The #include directive in bpftrace works similarly to C - it copies the contents of the included header (and recursively of all the headers that it includes). Then, it runs Clang to parse the obtained code and extracts type and enum definitions for the relevant types. This gives users a convenient and natural way to provide layout of the types used by the script to bpftrace. Since bpftrace is intended for both kernel and userspace tracing, the included headers are searched in the standard system paths as well as in the include directories of the running kernel.

Limitations

While the #include directive is a powerful mechanism, it has its problems, especially in the kernel. Let us look at the most important ones:

  1. Types defined in source directories. Some types in the kernel are not defined in the standard include directories. Instead, they are either defined in “internal” headers located next to the source files or directly in the source files themselves. In both cases, bpftrace doesn’t know how to find such types so, if the script works with them, the only option is to embed them directly in the script. This is, however, error-prone, maintenance-heavy, and not very portable as the type layout can vary between kernel versions. A good example is the runqlen.bt tool from the bpftrace repo which contains an embedded definition of struct cfs_rq (from an internal kernel header kernel/sched/sched.h). We even need to maintain another version of the tool for usage with kernels older than 6.14 since the layout of the type changed since that version.
  2. Types being moved between kernel headers. In some cases, a kernel patch may cause bpftrace #includes to stop working, if a type is moved into a different header. In such a situation, you need to maintain multiple versions of your script for different kernel versions.
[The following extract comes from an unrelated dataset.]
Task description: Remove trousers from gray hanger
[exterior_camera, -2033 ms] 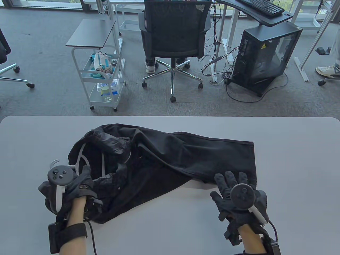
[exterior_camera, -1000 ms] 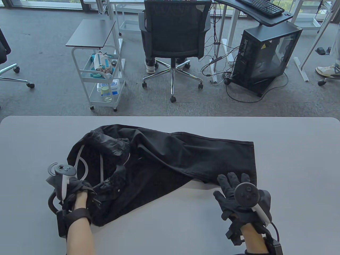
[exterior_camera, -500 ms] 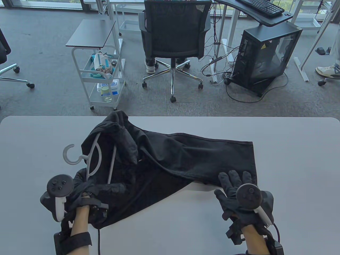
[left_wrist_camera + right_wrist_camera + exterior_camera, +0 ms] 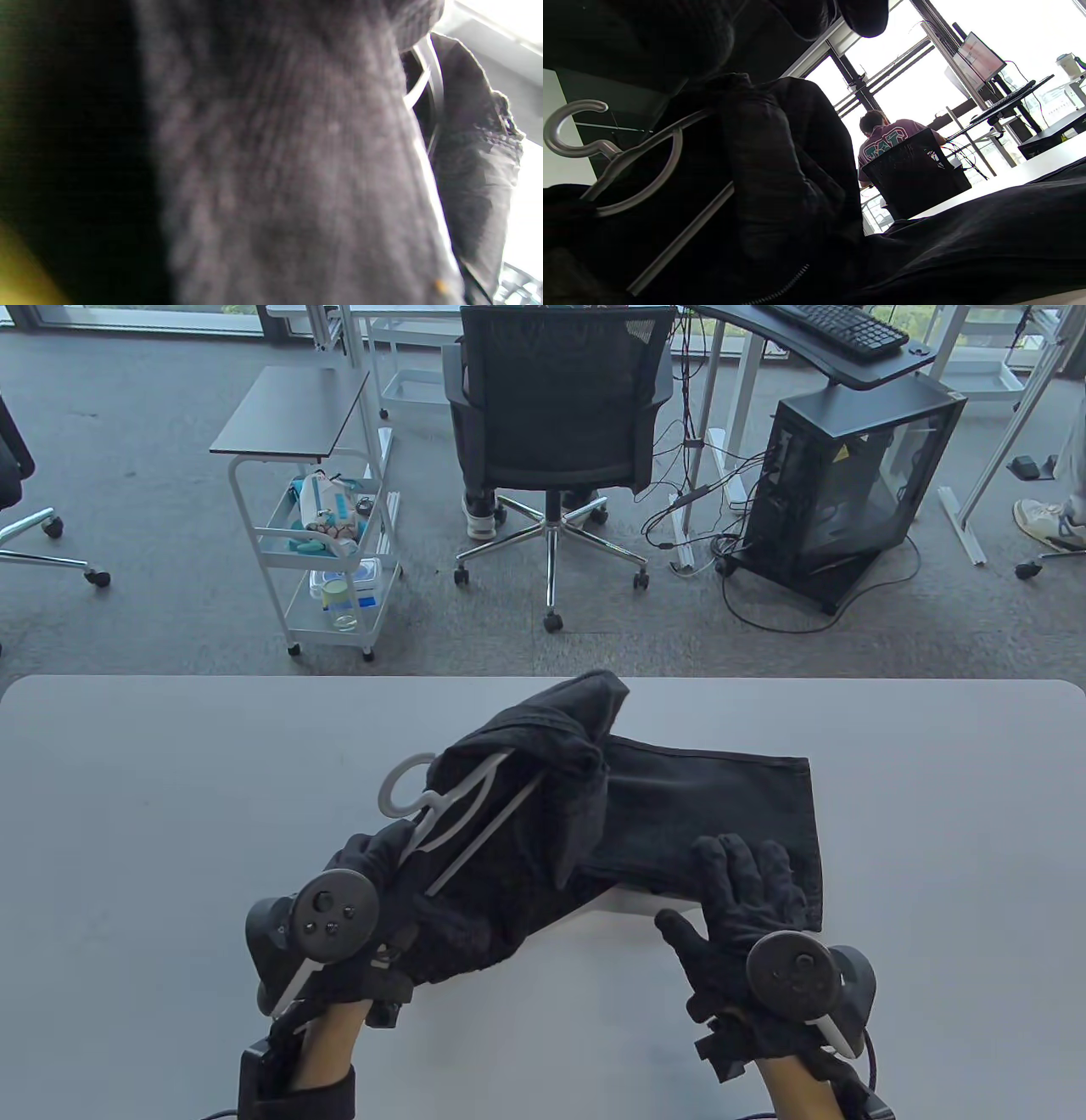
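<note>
The black trousers [image 4: 704,806] lie across the grey table, one leg flat to the right and the waist part bunched up and raised at the middle. The gray hanger [image 4: 450,814] is tilted inside the bunched part, with its hook free at the upper left. My left hand [image 4: 386,857] grips the hanger's near end together with fabric and holds it up. My right hand [image 4: 747,874] is open and presses flat on the leg near its hem. The right wrist view shows the hanger [image 4: 640,169] and the fabric [image 4: 967,245]. In the left wrist view my glove hides most things; a sliver of hanger [image 4: 418,89] shows.
The table [image 4: 170,814] is bare to the left and right of the trousers. Beyond its far edge stand an office chair [image 4: 556,407], a white cart [image 4: 327,551] and a PC case [image 4: 840,500].
My left hand has carried the hanger and bunched waist up and to the right, toward the table's middle. The trousers now fold over themselves. The right hand stays pressed on the leg.
</note>
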A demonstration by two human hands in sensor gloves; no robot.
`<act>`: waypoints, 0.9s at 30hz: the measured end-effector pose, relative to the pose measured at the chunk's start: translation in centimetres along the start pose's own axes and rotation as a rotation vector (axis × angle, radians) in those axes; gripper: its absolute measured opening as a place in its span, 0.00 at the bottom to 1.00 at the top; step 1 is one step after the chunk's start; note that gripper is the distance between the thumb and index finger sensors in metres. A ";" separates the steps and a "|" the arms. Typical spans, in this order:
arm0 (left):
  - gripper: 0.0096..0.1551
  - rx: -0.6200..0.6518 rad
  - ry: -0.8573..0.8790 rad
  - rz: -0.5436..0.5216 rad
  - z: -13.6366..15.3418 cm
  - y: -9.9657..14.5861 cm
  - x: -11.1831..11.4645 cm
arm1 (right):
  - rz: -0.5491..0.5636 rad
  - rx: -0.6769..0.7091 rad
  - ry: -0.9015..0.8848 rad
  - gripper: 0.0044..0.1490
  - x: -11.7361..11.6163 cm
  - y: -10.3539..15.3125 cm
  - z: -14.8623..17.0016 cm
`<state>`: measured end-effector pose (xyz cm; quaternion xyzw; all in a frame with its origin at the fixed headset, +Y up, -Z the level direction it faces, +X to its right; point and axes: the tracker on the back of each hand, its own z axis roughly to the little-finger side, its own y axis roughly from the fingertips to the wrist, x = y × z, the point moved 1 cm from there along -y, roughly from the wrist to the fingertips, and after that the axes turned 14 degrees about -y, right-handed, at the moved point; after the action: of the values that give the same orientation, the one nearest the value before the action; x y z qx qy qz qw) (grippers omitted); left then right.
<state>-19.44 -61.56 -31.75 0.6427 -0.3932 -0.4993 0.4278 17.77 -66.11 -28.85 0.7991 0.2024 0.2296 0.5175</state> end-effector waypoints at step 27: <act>0.26 0.454 -0.077 0.143 -6.2 2.5 3.9 | 0.142 -0.186 -0.396 0.47 1.7 -0.6 6.8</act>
<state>-12.82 -65.08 -29.73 0.6735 -0.5560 -0.3907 0.2910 23.02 -69.93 -31.54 0.7895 0.0180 0.1217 0.6012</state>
BTF: a better way to work with types

There exists a solution to overcome the above mentioned problems and that solution is called BTF (BPF Type Format). In short, BTF is a kind of compact debugging information which (among other things) contains definitions of all kernel types. Thanks to its small size, it can be embedded directly in the kernel (as opposed to DWARF) so most modern distros ship BTF by default these days.
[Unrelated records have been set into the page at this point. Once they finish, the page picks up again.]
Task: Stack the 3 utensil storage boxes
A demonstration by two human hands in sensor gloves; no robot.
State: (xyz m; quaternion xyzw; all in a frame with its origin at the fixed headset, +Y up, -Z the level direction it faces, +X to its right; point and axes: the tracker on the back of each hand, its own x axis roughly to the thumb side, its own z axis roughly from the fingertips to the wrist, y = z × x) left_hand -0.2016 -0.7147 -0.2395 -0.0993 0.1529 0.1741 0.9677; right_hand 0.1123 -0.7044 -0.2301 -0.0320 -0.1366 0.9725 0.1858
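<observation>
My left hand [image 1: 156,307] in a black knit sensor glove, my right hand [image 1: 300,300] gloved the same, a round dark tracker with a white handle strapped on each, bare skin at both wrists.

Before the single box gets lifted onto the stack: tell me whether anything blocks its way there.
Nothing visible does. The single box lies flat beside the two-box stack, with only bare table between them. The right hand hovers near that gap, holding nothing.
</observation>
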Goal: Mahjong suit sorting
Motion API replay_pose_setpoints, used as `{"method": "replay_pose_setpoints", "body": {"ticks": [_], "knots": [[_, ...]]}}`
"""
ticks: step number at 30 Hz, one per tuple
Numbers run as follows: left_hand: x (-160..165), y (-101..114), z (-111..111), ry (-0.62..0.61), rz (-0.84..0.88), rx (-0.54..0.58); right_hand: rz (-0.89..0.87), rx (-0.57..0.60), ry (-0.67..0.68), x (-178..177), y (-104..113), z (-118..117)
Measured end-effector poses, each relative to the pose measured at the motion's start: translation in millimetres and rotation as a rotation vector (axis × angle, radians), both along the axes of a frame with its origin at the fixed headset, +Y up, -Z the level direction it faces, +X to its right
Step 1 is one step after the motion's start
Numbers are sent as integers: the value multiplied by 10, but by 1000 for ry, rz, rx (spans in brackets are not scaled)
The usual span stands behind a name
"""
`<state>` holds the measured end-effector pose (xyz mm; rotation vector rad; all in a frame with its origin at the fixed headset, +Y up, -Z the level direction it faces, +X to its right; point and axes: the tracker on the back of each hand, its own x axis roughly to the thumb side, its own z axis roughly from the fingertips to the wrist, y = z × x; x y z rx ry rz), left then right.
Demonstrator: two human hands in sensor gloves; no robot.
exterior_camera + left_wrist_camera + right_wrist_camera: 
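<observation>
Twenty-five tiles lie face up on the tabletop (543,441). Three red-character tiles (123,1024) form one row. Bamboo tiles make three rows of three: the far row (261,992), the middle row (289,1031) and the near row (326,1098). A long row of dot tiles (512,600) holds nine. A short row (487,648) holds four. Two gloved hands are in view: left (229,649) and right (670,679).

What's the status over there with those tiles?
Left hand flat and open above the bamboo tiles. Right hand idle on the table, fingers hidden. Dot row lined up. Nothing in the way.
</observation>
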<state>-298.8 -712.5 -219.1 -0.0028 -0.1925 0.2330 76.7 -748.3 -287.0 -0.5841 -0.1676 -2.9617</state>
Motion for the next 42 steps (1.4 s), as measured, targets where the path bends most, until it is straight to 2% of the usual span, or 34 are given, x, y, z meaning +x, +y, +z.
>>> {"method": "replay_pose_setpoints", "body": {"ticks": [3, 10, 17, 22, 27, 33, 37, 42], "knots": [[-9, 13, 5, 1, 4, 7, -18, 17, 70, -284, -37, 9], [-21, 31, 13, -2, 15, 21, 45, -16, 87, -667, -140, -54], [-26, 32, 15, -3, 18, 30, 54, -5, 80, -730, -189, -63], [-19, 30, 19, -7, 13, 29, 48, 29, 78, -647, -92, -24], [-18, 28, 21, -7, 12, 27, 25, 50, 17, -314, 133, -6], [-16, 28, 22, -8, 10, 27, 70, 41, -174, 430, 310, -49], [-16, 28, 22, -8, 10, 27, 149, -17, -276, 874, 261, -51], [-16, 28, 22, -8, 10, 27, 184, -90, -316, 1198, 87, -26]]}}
bpftrace automatically reads BTF of the running kernel and uses it to resolve kernel types. Therefore, if the script operates on kernel types only, it is not necessary to use the #include directive at all - the layout of all types will be deduced from BTF. This not only allows you to simplify the bpftrace script but also makes it more portable - correct types from the running kernel will always be used, no matter where in the kernel they are defined.
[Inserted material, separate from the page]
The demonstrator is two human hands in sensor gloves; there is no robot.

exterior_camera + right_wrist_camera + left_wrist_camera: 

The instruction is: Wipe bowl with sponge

So, can we just drop all #include statements?

In most cases yes, but not always. There are situations when you still need to include headers and we will look into them in this section.

Information not in BTF

There still remains some information defined in header files but not present in BTF. Probably the best example is constants defined via the macro #define directive. If you want your bpftrace script to use the macro name instead of its numerical value, you either need to include the appropriate header or redefine the macro within the script (yes, bpftrace supports the #define directive).

Enum types

At the moment, bpftrace doesn’t support extracting enum types from BTF, despite the fact that they are there. This is a limitation of bpftrace which is currently being worked on. If you need to use enum values in the meantime, you need to include the appropriate headers or define the constants manually.

Userspace types

Once your bpftrace script uses userspace types, BTF will not help - userspace types are, naturally, not included in the kernel BTF. Good news is that bpftrace has other ways to help you. For one, if the traced application contains debug info (in DWARF format), bpftrace can read it and extract the type layout from it and you don’t need to include any headers. Another nice feature is that types from included headers, BTF, and DWARF can be used simultaneously, provided they do not conflict. If they do conflict, only the types from headers are used and BTF/DWARF is ignored. This usually happens when including system headers from the sys/ directory which often define userspace variants of internal kernel types.

Type conflicts

There may be situations (such as one of the above) when including headers is unavoidable. Then, it may happen that some included type definition is conflicting with a definition taken from BTF. For such a case, bpftrace will disable BTF and only rely on types from the included headers so you will need to include everything necessary.

Conclusion

Putting it all together, the general recommendation is to completely avoid including headers, if possible and let bpftrace extract the types from BTF. When tracing the kernel, start with no headers and only add includes if bpftrace fails to parse your script. For userspace tracing, only include the minimal amount of userspace headers (if your script works with userspace types) and try avoid adding includes from the kernel. Following this advice will let bpftrace leverage BTF as much as possible, which will make your script shorter and more portable across kernel versions.